**Data provided**
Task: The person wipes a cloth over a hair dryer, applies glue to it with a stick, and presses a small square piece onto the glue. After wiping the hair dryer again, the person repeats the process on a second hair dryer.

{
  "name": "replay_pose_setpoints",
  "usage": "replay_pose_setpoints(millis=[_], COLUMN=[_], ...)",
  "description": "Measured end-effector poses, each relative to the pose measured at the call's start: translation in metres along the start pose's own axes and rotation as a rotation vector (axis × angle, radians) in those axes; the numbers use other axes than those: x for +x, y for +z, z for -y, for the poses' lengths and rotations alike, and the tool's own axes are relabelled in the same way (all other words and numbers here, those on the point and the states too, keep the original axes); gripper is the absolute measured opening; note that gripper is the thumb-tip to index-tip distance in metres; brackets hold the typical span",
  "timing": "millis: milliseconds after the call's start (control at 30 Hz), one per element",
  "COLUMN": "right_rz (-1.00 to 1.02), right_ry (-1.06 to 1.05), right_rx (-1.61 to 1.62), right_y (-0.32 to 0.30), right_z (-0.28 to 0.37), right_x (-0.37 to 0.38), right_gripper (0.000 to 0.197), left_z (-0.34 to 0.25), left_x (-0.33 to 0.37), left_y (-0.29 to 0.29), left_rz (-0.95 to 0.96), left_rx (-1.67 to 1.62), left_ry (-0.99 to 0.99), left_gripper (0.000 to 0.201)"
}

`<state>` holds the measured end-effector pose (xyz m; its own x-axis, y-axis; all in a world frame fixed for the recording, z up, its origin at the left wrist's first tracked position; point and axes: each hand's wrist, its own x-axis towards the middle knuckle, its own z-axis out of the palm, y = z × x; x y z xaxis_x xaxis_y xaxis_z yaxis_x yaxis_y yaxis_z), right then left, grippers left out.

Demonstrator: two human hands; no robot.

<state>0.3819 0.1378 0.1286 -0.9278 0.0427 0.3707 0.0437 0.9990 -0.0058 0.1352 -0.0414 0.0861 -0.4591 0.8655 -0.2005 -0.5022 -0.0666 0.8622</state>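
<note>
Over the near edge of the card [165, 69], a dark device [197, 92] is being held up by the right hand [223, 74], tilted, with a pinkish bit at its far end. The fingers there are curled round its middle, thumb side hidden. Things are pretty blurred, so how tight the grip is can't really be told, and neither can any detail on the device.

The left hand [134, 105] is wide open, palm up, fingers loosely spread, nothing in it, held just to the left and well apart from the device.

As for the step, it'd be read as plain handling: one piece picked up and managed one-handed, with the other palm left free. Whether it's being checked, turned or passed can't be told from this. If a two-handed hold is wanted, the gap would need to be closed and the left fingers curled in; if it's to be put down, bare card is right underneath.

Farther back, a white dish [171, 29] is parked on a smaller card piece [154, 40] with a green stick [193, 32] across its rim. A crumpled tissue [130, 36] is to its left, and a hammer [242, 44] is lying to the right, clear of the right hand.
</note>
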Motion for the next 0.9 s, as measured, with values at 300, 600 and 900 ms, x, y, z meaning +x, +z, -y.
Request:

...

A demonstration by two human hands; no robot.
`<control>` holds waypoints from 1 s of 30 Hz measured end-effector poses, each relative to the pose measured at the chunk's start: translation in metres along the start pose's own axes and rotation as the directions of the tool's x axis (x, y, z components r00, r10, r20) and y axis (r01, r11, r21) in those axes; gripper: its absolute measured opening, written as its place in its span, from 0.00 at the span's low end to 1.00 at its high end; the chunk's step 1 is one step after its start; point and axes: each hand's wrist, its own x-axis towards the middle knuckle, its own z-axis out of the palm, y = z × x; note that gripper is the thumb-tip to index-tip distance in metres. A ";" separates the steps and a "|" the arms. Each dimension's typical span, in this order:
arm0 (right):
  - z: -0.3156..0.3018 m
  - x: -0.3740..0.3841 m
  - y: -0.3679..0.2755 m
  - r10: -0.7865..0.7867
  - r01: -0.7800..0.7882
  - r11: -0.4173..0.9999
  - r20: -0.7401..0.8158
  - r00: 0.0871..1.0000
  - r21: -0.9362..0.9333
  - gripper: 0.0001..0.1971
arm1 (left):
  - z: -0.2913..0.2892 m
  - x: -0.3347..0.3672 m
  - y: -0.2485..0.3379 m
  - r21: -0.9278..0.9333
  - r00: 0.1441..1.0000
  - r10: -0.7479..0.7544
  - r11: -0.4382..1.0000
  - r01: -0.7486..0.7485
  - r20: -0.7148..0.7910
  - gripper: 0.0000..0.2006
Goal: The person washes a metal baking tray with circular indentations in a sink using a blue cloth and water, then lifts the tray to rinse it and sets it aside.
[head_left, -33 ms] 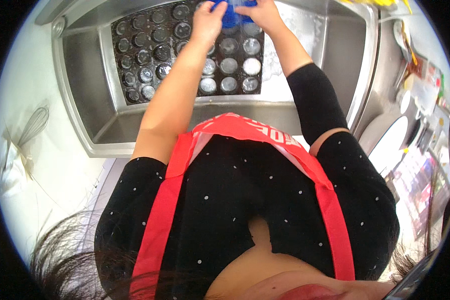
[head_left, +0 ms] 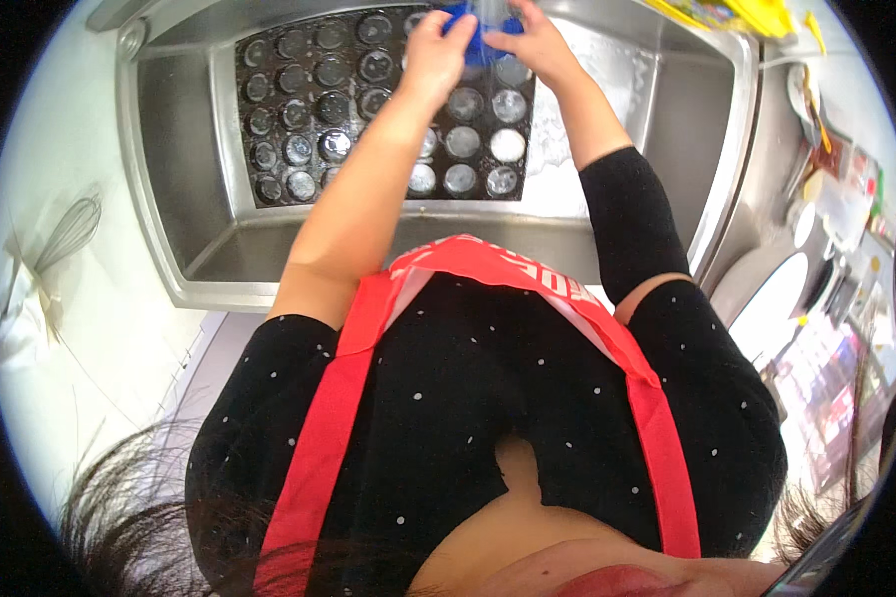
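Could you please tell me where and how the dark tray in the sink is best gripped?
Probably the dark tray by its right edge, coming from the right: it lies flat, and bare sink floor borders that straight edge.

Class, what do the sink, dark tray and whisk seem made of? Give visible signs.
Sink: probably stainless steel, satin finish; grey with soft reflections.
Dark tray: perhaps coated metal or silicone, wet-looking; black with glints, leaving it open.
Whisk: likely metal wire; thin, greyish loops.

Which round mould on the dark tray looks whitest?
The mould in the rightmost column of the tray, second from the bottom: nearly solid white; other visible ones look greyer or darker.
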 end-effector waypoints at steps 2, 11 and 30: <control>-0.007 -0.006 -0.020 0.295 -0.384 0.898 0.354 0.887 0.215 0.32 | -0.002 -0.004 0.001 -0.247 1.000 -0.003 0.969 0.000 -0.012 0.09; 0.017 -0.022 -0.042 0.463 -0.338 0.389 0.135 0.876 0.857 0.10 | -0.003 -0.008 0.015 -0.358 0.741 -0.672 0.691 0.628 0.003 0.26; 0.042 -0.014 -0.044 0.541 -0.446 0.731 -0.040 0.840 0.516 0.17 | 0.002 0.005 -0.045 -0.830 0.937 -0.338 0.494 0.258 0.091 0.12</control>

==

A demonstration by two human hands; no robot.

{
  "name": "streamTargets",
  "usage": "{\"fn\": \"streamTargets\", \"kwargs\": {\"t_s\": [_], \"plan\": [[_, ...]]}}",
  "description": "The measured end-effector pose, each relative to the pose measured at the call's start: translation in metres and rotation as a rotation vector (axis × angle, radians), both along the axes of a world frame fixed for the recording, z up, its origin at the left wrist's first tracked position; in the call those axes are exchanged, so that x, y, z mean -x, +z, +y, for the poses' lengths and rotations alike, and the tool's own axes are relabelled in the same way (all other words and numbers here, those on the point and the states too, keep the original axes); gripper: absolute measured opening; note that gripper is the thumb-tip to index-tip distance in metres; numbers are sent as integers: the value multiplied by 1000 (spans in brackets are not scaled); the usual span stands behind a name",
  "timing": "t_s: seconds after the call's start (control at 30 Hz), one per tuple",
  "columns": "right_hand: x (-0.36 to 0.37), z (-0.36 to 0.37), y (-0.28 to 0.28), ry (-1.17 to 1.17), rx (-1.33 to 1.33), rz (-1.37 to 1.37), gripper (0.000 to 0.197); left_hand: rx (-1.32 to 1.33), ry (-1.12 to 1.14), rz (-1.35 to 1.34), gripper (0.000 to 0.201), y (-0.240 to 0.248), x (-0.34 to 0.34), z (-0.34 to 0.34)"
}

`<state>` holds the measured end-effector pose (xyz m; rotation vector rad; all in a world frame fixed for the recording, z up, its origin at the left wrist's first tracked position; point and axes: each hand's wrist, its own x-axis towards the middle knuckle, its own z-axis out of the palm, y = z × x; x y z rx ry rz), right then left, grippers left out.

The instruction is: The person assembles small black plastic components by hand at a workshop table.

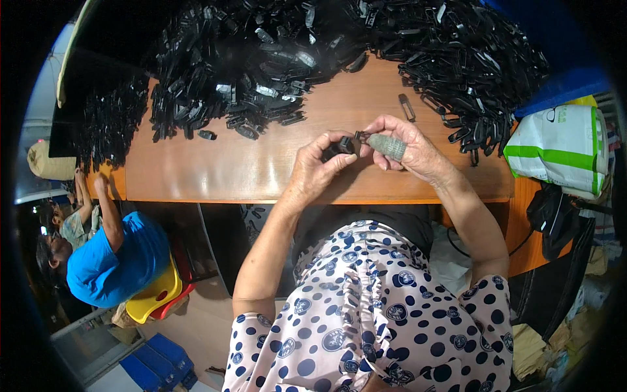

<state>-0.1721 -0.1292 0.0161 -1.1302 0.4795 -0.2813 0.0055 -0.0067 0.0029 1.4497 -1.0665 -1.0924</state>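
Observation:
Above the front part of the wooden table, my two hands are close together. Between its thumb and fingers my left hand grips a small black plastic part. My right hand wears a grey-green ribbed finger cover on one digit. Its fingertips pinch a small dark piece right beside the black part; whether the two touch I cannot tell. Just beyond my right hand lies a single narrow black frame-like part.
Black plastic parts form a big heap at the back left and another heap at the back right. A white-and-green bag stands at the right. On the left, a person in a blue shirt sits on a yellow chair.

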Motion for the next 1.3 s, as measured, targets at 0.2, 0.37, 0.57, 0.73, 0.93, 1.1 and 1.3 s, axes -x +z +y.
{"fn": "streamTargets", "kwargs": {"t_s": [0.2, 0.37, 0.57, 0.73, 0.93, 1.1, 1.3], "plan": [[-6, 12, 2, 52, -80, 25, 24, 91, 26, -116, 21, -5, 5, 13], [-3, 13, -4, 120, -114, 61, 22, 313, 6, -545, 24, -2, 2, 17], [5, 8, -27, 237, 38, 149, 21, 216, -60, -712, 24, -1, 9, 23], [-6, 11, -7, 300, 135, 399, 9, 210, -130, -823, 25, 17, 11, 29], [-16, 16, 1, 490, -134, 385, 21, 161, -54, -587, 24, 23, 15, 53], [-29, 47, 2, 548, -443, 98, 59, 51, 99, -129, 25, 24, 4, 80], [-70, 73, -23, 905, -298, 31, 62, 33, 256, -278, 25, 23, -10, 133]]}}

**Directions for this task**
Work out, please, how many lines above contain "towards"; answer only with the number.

**Result of the task**
3